He noted that the Commonwealth Bank (CBA) had previously indicated $53 billion of fixed rate mortgages were expected to roll over into variable rates in the second half of 2023 alone.

“Assuming the other major banks mirror the same structure as the CBA, we could expect to see $400 billion in fixed rate mortgages rolling off into a variable interest rate in the next couple of years,” Mr Walker said.

“If market expectations of rising rates are correct, these will be significantly higher, leading to a sharp lift in repayments. We expect those customers will be hungry for better, fairer rates and will look to the newer, digital players such as Nano to refinance.”

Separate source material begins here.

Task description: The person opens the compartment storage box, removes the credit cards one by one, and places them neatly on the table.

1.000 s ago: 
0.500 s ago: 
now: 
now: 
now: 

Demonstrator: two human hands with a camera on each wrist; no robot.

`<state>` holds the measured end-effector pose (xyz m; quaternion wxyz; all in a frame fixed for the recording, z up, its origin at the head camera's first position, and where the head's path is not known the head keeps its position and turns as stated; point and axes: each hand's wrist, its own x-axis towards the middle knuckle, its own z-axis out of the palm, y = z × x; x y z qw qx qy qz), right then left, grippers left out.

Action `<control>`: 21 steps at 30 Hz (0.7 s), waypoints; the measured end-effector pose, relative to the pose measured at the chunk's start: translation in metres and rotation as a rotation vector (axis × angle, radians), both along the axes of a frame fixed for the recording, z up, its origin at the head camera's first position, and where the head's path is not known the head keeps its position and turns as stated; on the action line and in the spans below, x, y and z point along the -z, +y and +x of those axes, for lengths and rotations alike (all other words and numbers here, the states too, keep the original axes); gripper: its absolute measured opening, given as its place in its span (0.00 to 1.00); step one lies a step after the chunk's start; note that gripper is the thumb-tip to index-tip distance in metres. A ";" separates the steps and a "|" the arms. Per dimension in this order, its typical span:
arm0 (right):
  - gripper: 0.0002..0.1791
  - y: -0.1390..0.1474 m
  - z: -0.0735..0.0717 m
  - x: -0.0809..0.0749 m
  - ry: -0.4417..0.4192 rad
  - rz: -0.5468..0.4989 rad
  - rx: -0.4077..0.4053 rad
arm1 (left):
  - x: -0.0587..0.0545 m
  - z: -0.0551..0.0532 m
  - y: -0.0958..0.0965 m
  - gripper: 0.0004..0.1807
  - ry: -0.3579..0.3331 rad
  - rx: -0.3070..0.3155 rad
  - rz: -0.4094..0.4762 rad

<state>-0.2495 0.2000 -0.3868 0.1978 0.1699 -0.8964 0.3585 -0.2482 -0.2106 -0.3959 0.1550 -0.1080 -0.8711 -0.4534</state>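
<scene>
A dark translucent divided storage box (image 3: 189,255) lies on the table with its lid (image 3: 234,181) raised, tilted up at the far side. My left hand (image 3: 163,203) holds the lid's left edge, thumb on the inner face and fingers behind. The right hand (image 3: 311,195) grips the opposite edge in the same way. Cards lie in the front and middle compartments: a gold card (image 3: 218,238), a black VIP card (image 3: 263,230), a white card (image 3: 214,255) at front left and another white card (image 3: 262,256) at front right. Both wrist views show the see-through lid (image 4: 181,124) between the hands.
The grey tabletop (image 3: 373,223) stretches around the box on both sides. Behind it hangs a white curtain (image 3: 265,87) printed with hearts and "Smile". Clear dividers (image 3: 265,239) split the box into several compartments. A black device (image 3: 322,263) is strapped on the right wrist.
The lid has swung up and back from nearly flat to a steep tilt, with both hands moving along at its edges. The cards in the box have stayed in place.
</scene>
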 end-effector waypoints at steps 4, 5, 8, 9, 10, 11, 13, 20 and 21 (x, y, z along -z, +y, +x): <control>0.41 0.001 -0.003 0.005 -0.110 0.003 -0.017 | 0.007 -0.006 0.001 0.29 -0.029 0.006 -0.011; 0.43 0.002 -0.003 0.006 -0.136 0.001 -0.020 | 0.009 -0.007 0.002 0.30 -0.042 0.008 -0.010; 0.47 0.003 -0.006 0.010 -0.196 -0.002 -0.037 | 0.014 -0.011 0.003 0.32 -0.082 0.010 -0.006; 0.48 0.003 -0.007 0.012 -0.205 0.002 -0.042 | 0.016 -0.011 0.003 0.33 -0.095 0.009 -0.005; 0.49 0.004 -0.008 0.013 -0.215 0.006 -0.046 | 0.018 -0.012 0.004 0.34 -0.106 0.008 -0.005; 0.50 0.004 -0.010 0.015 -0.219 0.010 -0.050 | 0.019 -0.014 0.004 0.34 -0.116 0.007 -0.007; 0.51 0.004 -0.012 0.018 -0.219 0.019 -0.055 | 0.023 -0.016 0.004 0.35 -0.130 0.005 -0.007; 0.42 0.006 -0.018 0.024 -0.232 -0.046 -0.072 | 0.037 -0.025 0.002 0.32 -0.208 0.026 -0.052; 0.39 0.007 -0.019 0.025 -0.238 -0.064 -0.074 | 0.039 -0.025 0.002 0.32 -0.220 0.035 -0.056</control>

With interest rates now set to begin rising, mortgage holders have also sought to lock in the current low rates with total refinancing of $14.28 billion per month according to data from the Australian Bureau of Statistics (ABS), up 18.7 per cent on the year.

Mr Walker said that Aussies were given the choice of switching their home loan provider or potentially paying a ‘loyalty tax’ by sticking with their existing lender.

With a series of rate hikes anticipated in the coming months, mortgage holders are now set to face thousands of dollars in extra repayment costs per year.

Based on a $500,000 loan with a 25-year term and a variable interest rate of 2.7 per cent, Savvy found that a rate hike of 1 percentage point would result in monthly repayments rising to $2,557 from $2,294, adding up to an additional $3,156 over the course of a year.

This could add to the 584,000 mortgage holders who were already considered at risk of mortgage stress in a Roy Morgan survey late last year.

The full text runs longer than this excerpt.